Kleines Handbuch der Mirada-Aufforderung
Durch
den Berliner Kollegen Thomas Kröter wurde ich auf dieses
eindrucksvolle Werk aufmerksam. Es stammt von einem Tango-Sachverständigen,
welcher unter dem Namen „Carlos Di Sarli (Anonymous)“ hierfür ein Copyright beansprucht (na,
hoffentlich haben die Erben des großen Tangomusikers nix dagegen…).

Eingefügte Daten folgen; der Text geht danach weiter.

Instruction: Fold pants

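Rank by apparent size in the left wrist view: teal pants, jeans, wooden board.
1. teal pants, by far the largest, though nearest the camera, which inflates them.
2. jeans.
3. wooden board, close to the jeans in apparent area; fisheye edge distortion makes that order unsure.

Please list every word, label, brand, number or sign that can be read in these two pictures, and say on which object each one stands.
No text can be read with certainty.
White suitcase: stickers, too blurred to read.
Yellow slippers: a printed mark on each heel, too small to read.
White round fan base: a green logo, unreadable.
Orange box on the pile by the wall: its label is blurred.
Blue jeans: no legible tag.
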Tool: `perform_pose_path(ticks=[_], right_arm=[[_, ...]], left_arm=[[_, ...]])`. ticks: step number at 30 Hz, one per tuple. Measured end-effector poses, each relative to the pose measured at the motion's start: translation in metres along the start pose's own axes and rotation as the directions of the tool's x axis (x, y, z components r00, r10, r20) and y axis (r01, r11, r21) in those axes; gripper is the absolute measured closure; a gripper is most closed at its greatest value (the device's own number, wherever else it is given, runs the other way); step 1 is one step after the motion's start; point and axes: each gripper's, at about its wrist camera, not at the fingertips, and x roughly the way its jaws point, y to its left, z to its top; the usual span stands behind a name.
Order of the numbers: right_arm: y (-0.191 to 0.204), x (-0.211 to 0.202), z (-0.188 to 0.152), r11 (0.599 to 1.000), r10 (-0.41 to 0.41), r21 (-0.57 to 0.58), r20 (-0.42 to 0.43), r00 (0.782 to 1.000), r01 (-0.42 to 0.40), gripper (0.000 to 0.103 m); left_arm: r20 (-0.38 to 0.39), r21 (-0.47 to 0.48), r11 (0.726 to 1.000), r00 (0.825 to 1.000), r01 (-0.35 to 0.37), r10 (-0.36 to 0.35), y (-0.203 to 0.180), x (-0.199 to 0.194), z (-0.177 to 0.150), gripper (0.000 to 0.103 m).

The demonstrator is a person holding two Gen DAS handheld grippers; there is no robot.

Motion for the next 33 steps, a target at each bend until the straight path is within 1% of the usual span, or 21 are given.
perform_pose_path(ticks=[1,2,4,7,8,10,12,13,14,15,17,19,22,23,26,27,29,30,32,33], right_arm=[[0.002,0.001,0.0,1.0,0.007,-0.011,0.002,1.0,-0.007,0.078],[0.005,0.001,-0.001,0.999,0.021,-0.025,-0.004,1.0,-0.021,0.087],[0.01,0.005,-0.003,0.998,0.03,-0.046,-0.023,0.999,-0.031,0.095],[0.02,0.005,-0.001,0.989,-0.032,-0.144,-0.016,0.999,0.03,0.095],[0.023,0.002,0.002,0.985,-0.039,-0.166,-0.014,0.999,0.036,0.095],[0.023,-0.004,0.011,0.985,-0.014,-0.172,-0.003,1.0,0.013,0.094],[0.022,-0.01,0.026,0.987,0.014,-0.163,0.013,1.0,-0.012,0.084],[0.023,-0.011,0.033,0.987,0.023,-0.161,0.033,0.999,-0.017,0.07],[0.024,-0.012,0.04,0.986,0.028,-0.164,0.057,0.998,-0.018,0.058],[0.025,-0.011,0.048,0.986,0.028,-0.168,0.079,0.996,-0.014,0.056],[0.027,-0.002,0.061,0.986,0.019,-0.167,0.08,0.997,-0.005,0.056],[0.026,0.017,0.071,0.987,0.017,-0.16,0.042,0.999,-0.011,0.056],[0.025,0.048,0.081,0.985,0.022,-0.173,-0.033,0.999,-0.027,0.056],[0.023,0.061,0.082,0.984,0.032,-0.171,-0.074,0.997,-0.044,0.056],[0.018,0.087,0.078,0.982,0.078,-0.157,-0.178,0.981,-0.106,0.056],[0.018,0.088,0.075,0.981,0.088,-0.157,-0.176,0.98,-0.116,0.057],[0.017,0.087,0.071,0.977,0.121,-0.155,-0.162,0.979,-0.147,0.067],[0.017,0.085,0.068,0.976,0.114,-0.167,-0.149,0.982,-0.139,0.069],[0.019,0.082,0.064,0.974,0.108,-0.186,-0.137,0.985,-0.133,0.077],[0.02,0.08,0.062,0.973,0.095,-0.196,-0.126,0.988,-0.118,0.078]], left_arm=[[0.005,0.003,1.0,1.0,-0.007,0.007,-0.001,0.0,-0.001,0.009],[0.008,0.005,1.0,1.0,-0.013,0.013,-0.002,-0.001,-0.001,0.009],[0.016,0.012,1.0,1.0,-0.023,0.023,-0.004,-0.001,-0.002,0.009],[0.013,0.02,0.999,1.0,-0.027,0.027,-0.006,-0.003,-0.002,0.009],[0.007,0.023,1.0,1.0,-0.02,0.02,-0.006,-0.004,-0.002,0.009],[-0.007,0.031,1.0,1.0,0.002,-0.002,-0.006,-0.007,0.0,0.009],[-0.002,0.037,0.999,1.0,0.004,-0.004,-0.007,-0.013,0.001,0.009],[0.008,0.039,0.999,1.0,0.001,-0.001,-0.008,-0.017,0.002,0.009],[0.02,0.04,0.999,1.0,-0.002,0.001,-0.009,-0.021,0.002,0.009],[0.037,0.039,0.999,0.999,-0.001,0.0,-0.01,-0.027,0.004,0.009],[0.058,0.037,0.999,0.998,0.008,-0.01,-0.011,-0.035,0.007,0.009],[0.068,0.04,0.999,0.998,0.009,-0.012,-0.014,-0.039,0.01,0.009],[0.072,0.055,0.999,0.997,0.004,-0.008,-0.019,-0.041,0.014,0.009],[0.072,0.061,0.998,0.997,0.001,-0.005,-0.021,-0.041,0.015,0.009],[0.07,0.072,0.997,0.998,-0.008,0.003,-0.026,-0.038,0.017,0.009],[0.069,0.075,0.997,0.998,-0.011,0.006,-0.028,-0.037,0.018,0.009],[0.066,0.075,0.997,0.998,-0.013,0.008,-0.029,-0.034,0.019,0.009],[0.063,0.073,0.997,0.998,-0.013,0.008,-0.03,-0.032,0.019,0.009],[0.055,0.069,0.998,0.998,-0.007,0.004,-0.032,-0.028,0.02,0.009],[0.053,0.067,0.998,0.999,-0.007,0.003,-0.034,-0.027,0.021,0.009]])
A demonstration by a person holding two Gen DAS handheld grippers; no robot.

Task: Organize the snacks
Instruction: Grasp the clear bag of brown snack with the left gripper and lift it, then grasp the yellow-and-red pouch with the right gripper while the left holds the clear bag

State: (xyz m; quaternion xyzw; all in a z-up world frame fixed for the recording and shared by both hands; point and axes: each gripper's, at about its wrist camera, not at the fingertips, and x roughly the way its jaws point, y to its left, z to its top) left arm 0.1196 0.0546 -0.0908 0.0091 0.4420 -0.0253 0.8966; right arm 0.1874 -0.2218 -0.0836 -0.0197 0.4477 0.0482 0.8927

„Tango-Thomas“ schreibt dazu auf Facebook:
„Wenn jemand zu viel Zeit
hat – bitteschön: Hier iss ne Gelegenheit, sie totzuhaun. Ich hab nach ca 1/4 dieses
sicher grundlegenden Werkes aufgehört. Mehr möcht ich zu dem Quatsch nich mehr
sagen. Aber hinter den 7 Bergen, bei den 7 Zwergen...
Da
hiermit ja nur meine Anschrift gemeint sein kann, möchte ich das obige
„Handbuch“ doch vorstellen, übersetzen und kommentieren:
Bedauerlicherweise,
so der Autor, gebe es eine Menge populärer und falscher Vorstellungen zum
Thema, insbesondere dort, wo sich Frauen beim Auffordern schwer täten. Also ist
der der Experte gefragt!
Das
System der Blickelei-Einladung sei zunächst
einmal gekennzeichnet durch
·
Symmetrie: Beide Geschlechter
könnten aktiv werden.
·
Respekt: Sowohl Männer als
auch Frauen wären frei darin, aus allen möglichen Gründen Tanzangebote zu
akzeptieren oder zu verweigern – ganz ohne Zwang.
·
Effektivität: So werde eine
maximale Zahl von Aufforderungen möglich
Tschuldigung, wenn
ich da schon ins Grübeln komme: Zusammen mit der Cortina-Unterbrechung setzt
jede Viertelstunde für zirka eine Minute ein Blickehagel ein, während dem man
dann – eventuell trotz Brille noch sehbehindert – eine Partnerin zu ergattern
hat. Sehr effektiv…
In
der Folge wird das Dingens dann für Blöde erklärt:
Starre man lange genug auf das „Objekt der Begierde“, kriege dieses es – wenn
man Glück hat – mit und schaue halt hin oder weg. Im positiven Fall nicke der
Männe dann zuerst (aha!) und dann die
Frau.
Insbesondere
werde so die „Bagger-Aufforderung“
vermieden, bei welcher der Herr die Hand der Dame packe und sie so aufs Parkett
schleife (was angeblich in Bordeaux, der
Heimat der Website, oft vorkommt). Allerdings, so wird zugegeben, wäre auch
die Verweigerung eines Cabeceo für den Auffordernden nicht völlig schmerzfrei.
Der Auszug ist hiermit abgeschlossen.